**Work required**
From the entries below, copy exactly the lines from the one that contains "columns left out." through the one that contains "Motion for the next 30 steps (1", both included, and only those.

**Record set**
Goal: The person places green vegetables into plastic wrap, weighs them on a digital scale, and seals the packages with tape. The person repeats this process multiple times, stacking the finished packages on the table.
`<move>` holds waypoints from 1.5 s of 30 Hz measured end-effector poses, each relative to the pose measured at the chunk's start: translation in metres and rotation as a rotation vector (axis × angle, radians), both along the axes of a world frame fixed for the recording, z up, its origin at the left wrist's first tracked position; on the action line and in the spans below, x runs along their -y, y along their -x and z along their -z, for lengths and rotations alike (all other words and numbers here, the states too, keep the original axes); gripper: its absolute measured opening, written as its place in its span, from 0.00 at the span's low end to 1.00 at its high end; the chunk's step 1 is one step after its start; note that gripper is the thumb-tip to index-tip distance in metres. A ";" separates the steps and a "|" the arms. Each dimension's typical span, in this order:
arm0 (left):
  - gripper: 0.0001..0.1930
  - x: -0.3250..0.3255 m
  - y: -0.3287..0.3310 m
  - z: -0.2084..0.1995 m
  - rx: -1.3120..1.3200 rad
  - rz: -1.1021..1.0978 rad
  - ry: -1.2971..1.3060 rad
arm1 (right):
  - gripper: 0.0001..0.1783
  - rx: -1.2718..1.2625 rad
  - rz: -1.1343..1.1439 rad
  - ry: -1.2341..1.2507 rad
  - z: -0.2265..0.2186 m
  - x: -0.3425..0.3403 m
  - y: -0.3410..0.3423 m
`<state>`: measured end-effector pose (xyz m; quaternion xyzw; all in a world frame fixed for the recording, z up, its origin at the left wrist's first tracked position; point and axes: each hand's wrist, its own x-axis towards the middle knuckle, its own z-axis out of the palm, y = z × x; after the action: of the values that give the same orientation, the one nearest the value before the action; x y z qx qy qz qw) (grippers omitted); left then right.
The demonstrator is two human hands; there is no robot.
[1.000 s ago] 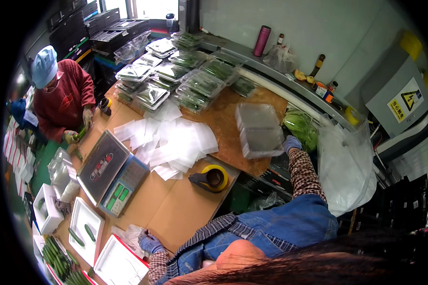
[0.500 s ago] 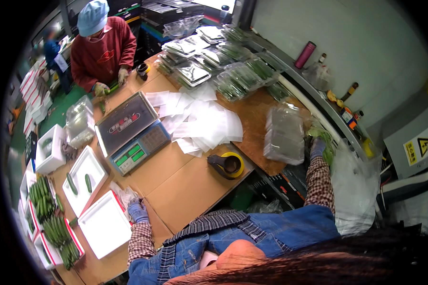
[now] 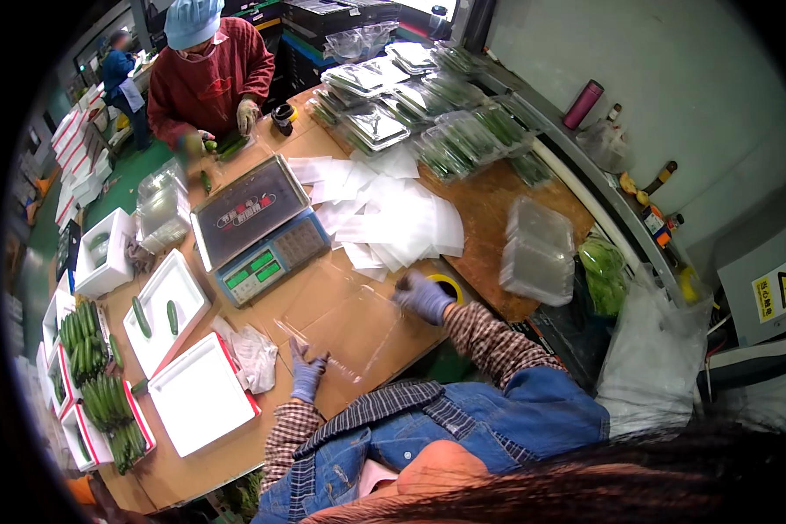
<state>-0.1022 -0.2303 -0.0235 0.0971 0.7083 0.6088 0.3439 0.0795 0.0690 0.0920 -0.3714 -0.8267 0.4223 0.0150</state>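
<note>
On the cardboard tabletop in front of me lies a thin clear plastic tray (image 3: 345, 319), its edges visible mainly as glints. My right hand (image 3: 424, 299), in a blue-grey glove, has its fingers curled at the tray's right edge and appears to grip it. At the near left edge of the tray is my left hand (image 3: 307, 377), gloved the same, with thumb and forefinger spread and nothing held. Partly behind my right hand sits a tape roll with a yellow core (image 3: 446, 286). A crumpled whitish plastic bag (image 3: 251, 356) lies left of my left hand.
A scale (image 3: 258, 229) stands beyond the tray, beside loose white sheets (image 3: 393, 218). Packed cucumber trays (image 3: 463, 144) fill the back; stacked clear trays (image 3: 537, 249) lie right. White foam boxes (image 3: 203, 397) and loose cucumbers (image 3: 113, 402) are left. A co-worker (image 3: 210, 79) handles cucumbers across the table.
My right hand has come left from beside the stacked trays, and a clear tray now lies before me. My left hand has left the crumpled bag and moved right. The view has shifted slightly.
</note>
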 end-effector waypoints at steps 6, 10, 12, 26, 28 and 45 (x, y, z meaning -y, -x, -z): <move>0.45 0.003 -0.018 0.005 -0.142 -0.079 0.167 | 0.26 0.270 0.158 -0.712 0.034 -0.146 -0.028; 0.45 0.000 -0.024 0.011 -0.356 -0.147 0.214 | 0.26 0.428 -0.020 -0.588 0.051 -0.155 -0.029; 0.47 -0.017 -0.042 -0.002 -0.518 -0.093 0.371 | 0.27 0.455 -0.062 -0.571 0.058 -0.160 -0.030; 0.43 0.015 -0.014 0.000 -0.334 -0.235 0.292 | 0.19 0.179 0.140 -0.546 0.035 -0.186 -0.030; 0.44 0.025 -0.010 0.008 -0.591 -0.246 0.355 | 0.19 -0.168 0.376 -0.352 0.014 -0.187 -0.031; 0.11 0.005 -0.064 -0.110 -1.091 -0.067 -0.032 | 0.14 -0.255 0.229 0.962 0.065 0.128 0.024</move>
<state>-0.0385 -0.2352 0.0861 0.3814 0.7772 0.4915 -0.0945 0.0551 -0.0593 0.0266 -0.3698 -0.4845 0.7927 -0.0106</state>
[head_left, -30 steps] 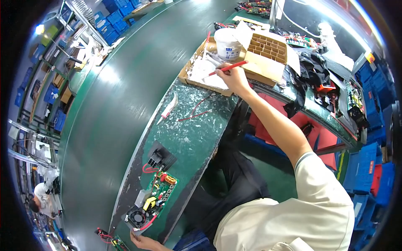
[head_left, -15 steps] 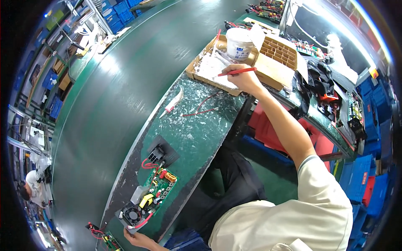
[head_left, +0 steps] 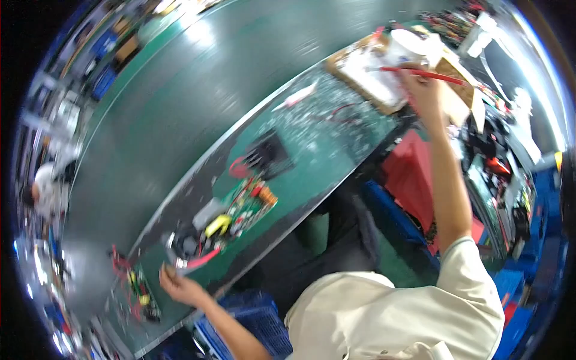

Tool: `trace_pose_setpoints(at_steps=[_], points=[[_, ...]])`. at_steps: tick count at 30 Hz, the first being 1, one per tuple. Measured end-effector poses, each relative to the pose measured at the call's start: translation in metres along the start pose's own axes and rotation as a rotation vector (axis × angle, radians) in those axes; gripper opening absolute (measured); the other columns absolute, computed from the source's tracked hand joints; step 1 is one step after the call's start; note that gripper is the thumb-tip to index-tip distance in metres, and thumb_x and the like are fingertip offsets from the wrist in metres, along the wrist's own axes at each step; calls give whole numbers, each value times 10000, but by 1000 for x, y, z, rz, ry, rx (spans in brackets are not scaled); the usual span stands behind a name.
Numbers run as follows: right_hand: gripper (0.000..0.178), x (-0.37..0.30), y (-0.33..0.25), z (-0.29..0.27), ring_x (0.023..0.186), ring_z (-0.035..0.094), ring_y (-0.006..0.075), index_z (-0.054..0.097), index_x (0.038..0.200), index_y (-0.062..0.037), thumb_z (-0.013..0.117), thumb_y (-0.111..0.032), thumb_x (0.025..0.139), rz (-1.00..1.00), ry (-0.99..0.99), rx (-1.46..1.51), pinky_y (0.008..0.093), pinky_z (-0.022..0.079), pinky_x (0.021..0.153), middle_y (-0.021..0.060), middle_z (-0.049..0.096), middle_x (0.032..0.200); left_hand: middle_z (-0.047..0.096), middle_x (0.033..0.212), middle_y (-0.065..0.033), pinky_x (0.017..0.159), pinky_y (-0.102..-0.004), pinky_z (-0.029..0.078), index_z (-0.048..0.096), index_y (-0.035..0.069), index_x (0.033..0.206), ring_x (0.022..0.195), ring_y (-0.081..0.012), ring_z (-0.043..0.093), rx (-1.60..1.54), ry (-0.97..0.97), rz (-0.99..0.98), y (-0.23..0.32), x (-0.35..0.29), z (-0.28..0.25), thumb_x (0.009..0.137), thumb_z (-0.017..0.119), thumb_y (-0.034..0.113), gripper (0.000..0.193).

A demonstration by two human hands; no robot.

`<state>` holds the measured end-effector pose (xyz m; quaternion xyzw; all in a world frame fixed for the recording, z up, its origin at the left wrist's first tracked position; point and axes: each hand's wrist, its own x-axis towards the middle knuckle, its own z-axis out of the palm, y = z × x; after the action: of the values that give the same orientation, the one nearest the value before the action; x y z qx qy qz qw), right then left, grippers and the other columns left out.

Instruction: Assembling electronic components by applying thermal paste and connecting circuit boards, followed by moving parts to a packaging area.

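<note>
My right hand is closed round a slim red stick, its end over a shallow cardboard tray smeared with white paste. A white tub stands in that tray. My left hand is beside the lower corner of a panel with a black fan; blur hides whether its fingers grip the edge. A green circuit board with yellow and copper-coloured parts adjoins the fan panel. Red wires link the board to a black square panel.
A white-and-red tube and thin wires lie on the white-spotted green bench. Another wired board lies left of my left hand. Below the bench edge are a blue crate and red sheets. A person is at far left.
The whole view has turned, shifting the bench's far end right and up, with blur. My right hand still holds the red stick, now nearer the tub. My left hand stays by the fan panel.
</note>
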<state>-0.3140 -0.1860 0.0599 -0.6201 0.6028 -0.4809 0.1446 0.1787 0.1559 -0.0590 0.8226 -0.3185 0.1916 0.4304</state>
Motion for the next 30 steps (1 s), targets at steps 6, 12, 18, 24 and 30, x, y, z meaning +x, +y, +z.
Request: trace_pose_setpoints(at_steps=[6, 12, 18, 24, 30], points=[[173, -92, -89, -16, 919, 648, 184, 628, 1020, 21, 587, -54, 870, -4, -375, 534, 295, 514, 833, 122, 661, 965, 545, 1184, -172, 936, -434, 408, 636, -1, 1056, 1109, -325, 512, -39, 121, 424, 81, -16, -9, 937, 560, 190, 237], [141, -164, -143, 27, 769, 629, 125, 628, 981, 48, 619, 12, 845, -243, -752, 503, 232, 503, 674, 91, 656, 911, 370, 1397, -161, 1052, -530, 284, 543, 111, 1269, 1296, -405, 331, -161, -360, 532, 125, -39, 8, 721, 769, 382, 652], [113, -184, -148, 49, 669, 588, 133, 624, 906, -3, 649, 22, 798, -594, -692, 273, 252, 468, 603, 68, 638, 819, 302, 1470, -129, 1046, -598, 230, 413, 152, 1389, 1339, -415, 275, 84, -476, 521, 117, -62, 41, 707, 687, 571, 846], [114, -196, -137, 67, 683, 619, 181, 623, 888, -22, 653, 19, 786, -608, -705, 253, 280, 487, 610, 81, 634, 813, 299, 1477, -114, 1043, -597, 237, 418, 160, 1386, 1341, -403, 281, 72, -452, 522, 117, -65, 42, 696, 679, 589, 854], [134, -200, -142, 70, 712, 642, 212, 617, 892, -30, 665, 19, 777, -686, -666, 266, 302, 504, 627, 89, 635, 833, 320, 1462, -104, 1036, -594, 247, 430, 158, 1374, 1332, -398, 297, 78, -446, 521, 114, -65, 43, 686, 686, 586, 850]])
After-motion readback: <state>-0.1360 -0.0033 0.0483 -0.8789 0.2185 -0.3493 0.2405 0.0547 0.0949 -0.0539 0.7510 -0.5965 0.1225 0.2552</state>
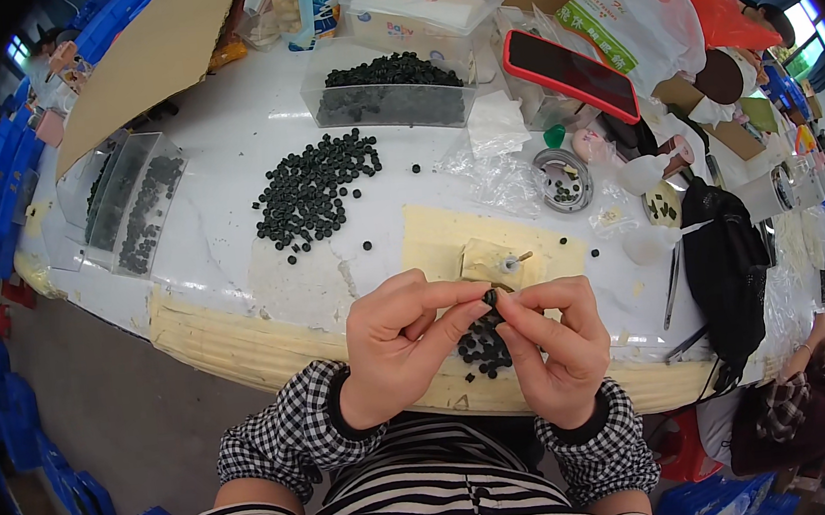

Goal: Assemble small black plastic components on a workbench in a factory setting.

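A small black ring (490,299) is pinched between the closed fingertips of the left hand (397,345) and the right hand (553,348), just above the near edge of the white table (222,167). A little heap of black rings (483,346) is seen beneath the hands, a larger scatter of rings (313,187) toward the table's middle, and a clear tray of rings (390,94) near the far edge.

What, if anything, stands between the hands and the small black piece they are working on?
Nothing visible does. The left hand and right hand already pinch the small black piece between their fingertips, above a little heap of black pieces at the table's near edge.
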Action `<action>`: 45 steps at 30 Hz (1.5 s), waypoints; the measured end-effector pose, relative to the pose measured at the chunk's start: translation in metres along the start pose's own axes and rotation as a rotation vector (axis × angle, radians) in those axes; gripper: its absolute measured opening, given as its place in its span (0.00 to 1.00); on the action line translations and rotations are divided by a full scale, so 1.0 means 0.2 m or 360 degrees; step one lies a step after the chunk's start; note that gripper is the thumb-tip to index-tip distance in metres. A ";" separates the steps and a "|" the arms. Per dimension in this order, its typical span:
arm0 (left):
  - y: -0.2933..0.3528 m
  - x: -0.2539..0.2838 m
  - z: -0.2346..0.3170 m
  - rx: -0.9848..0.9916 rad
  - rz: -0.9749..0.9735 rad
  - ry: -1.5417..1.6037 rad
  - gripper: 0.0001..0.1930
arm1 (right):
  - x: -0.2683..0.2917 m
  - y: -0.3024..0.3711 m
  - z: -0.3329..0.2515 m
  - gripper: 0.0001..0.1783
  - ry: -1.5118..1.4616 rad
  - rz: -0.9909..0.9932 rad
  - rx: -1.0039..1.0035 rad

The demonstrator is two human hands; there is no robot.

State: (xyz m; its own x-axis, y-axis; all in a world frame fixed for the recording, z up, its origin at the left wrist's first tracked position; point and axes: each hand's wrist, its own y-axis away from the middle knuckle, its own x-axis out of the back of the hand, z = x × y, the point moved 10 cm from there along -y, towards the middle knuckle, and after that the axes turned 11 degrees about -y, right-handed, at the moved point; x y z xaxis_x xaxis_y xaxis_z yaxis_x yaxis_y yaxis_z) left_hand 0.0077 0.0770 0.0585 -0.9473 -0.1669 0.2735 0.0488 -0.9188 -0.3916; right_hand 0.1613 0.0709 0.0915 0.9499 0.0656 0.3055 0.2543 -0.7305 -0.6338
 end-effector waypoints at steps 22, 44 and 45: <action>-0.01 0.00 0.01 -0.0061 0.0005 -0.0046 0.12 | -0.01 0.01 0.03 0.19 -0.0181 -0.0027 -0.0062; -0.01 -0.01 -0.02 -0.0016 -0.0047 0.0031 0.12 | 0.00 0.00 0.03 0.18 -0.0083 -0.0034 -0.0045; -0.01 -0.01 -0.02 -0.0021 -0.0052 0.0036 0.12 | 0.00 0.00 0.02 0.18 -0.0082 -0.0033 -0.0037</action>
State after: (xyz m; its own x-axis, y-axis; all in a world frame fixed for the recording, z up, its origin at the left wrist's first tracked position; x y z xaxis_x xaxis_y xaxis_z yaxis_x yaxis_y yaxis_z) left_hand 0.0089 0.0803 0.0554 -0.9552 -0.1286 0.2665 0.0136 -0.9188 -0.3945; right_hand 0.1620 0.0745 0.0885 0.9527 0.1157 0.2812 0.2706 -0.7441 -0.6107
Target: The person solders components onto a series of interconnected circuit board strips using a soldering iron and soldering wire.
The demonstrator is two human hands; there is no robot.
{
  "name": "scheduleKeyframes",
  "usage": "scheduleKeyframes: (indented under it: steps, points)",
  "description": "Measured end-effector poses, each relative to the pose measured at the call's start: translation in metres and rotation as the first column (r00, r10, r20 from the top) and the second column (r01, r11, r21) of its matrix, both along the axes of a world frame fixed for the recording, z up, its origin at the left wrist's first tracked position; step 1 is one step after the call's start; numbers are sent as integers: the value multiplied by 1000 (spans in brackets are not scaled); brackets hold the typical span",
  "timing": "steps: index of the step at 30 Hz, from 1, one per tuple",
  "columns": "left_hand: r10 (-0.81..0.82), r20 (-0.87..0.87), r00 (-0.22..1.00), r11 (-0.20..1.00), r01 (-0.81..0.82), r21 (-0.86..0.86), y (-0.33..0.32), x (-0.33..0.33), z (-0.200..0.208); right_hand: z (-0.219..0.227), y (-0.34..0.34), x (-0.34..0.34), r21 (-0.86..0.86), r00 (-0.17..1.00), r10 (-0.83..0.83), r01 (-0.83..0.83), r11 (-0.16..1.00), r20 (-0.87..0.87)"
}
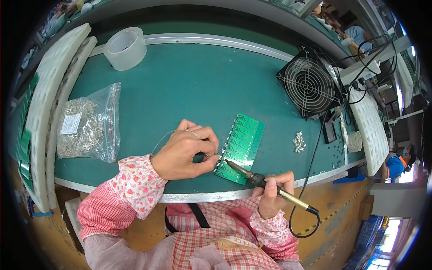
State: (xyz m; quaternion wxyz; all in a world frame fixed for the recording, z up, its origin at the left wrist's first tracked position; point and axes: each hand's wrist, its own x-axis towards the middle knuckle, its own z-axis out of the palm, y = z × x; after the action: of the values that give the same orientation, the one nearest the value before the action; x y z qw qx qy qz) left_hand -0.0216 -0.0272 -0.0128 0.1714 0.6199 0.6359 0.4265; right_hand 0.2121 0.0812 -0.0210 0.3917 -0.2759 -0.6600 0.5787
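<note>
A green circuit board panel (243, 146) lies tilted on the green work mat, with a row of small metal parts along its left edge. My right hand (275, 194) grips a soldering iron (257, 180) by its handle, and the iron's tip meets the panel's lower left part. Close by, my left hand (186, 150) pinches a thin solder wire (163, 140), which loops back over the hand. Its fingertips are at the panel's left edge beside the iron's tip. Whether the wire's end touches the board is too small to tell.
A clear zip bag of small metal parts (83, 128) lies left, below a tape roll (125, 48). At right stand a black fan (309, 83), a pile of small parts (299, 142) and the iron's hanging cable (310, 180). White foam trays (54, 103) line the left side.
</note>
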Motion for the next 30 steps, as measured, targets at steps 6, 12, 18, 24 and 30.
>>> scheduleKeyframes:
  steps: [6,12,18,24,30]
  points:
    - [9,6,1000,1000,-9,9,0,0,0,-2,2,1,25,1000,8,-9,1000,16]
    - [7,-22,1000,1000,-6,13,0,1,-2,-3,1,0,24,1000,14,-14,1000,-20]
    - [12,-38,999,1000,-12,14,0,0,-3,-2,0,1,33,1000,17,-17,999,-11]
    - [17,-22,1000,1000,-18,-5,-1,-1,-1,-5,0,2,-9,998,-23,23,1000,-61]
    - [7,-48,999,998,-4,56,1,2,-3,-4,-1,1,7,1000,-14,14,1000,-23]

**The answer**
`<state>` holds the measured end-effector pose (xyz m; quaternion xyzw; all in a world frame fixed for the recording, z up, its origin at the left wrist's first tracked position; point and axes: each hand's wrist, its own x-axis towards the middle knuckle, its own z-axis out of the palm, y = z × x; after the action: of the values that give the same orientation, the one nearest the value before the action; x y z qx qy qz qw), right then left, grippers and the other columns left out.

Instruction: Assembling electronic components by applying thermal paste and connecting circuit boards, followed by moving parts to a packaging area.

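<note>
My right hand is closed round a slim red stick, its end over a shallow cardboard tray smeared with white paste. A white tub stands in that tray. My left hand is beside the lower corner of a panel with a black fan; blur hides whether its fingers grip the edge. A green circuit board with yellow and copper-coloured parts adjoins the fan panel. Red wires link the board to a black square panel.
A white-and-red tube and thin wires lie on the white-spotted green bench. Another wired board lies left of my left hand. Below the bench edge are a blue crate and red sheets. A person is at far left.
The whole view has turned, shifting the bench's far end right and up, with blur. My right hand still holds the red stick, now nearer the tub. My left hand stays by the fan panel.
</note>
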<state>-0.3140 -0.1860 0.0599 -0.6201 0.6028 -0.4809 0.1446 0.1787 0.1559 -0.0590 0.8226 -0.3185 0.1916 0.4304</state>
Motion for the next 30 steps (1 s), targets at steps 6, 12, 18, 24 and 30, x, y, z meaning +x, +y, +z.

There's nothing else to the answer.